また、休み時間は、声をかけ合って5分ほど換気することも大切です。

ただ、どんなに気をつけても100パーセントの予防はできません。感染者には「すごく用心していたのに感染した」「どこでかかったのか全く分からない」という人が大勢います。大浦さんは「自分も知らないうちに感染することがあるかもしれない。もし友達が病気になっても、責めたりいじめたりせず、優しい気持ちを持って」と話しています。

「ラビット・ユキネ」 新しい生活様式PR

ピクトグラム(絵文字)

ピクトグラム(絵文字)

道内の小中学校で、エゾユキウサギのキャラクター「ラビット・ユキネ」が新型コロナの感染予防を呼びかけている。

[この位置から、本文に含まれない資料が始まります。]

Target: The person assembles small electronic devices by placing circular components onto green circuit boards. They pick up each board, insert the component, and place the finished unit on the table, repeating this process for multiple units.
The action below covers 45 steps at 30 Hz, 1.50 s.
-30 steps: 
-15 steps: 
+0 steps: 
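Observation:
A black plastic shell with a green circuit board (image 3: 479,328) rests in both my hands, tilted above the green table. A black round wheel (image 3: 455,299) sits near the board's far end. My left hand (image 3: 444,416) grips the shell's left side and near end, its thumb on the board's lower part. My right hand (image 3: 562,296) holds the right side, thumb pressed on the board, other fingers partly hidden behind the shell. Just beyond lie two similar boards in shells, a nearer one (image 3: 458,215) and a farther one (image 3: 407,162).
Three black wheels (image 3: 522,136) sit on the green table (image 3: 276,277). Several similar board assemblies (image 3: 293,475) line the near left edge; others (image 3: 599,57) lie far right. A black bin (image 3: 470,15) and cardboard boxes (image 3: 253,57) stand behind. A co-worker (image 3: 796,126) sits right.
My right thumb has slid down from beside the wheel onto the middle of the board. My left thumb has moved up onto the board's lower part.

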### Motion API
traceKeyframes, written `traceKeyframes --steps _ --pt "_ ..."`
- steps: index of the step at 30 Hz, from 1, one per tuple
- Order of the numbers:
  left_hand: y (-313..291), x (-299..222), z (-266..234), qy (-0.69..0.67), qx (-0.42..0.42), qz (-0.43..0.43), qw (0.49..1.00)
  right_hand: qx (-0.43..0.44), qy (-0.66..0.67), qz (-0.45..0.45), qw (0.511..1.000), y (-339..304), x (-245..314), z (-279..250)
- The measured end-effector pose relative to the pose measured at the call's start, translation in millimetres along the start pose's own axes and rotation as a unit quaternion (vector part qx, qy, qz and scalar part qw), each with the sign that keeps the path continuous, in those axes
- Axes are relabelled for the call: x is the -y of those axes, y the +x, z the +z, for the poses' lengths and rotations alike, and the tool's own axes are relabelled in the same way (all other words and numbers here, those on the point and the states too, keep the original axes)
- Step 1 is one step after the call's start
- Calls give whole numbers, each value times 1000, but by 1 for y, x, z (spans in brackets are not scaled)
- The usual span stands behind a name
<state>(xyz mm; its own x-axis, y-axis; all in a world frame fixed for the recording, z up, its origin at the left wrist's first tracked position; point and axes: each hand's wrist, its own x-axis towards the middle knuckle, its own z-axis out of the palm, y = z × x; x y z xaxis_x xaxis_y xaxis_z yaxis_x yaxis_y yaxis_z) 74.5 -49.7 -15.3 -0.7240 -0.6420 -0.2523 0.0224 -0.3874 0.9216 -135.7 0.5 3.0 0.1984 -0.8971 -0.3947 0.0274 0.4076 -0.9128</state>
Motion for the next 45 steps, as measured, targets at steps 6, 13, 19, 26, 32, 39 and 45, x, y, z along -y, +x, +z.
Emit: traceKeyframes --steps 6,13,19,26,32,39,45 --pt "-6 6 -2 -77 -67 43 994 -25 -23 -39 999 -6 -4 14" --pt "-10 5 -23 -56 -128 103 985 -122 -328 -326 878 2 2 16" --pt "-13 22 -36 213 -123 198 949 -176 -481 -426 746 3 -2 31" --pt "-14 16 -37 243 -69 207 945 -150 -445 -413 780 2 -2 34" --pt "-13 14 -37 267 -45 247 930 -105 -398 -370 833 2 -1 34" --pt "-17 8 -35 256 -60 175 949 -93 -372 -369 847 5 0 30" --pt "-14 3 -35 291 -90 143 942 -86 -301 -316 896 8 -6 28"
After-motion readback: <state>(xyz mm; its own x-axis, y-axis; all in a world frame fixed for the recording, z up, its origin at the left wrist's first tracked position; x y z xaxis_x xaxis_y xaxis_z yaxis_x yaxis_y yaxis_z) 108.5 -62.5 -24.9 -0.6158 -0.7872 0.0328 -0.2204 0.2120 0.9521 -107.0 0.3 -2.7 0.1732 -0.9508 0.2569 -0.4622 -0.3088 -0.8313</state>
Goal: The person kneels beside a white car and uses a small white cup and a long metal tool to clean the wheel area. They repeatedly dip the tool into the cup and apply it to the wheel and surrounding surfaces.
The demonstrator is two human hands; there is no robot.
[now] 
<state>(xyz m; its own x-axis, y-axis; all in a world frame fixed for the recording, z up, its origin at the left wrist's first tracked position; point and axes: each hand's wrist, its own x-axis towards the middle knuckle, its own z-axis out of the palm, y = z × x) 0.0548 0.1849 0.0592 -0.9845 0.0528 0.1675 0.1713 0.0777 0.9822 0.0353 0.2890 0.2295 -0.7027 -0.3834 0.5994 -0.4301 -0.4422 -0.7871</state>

バーチャル歌手「初音ミク」で知られる、札幌のIT企業クリプトン・フューチャー・メディアがデザインした、ピクトグラム(絵文字)だ。

北海道教育委員会(道教委)が制作を依頼し、9月からホームページ上で公開している。

ユキネは「できるだけ広がろう」「マスクを忘れずに」など予防方法や、「いじめ・差別はやめよう」「我慢しないで相談しよう」といった学校生活上の注意なども呼びかけている。

学校の教室や廊下で掲示してもらう。道教委は「かわいいイラストで『新しい生活様式』を楽しく学んでほしい」としている。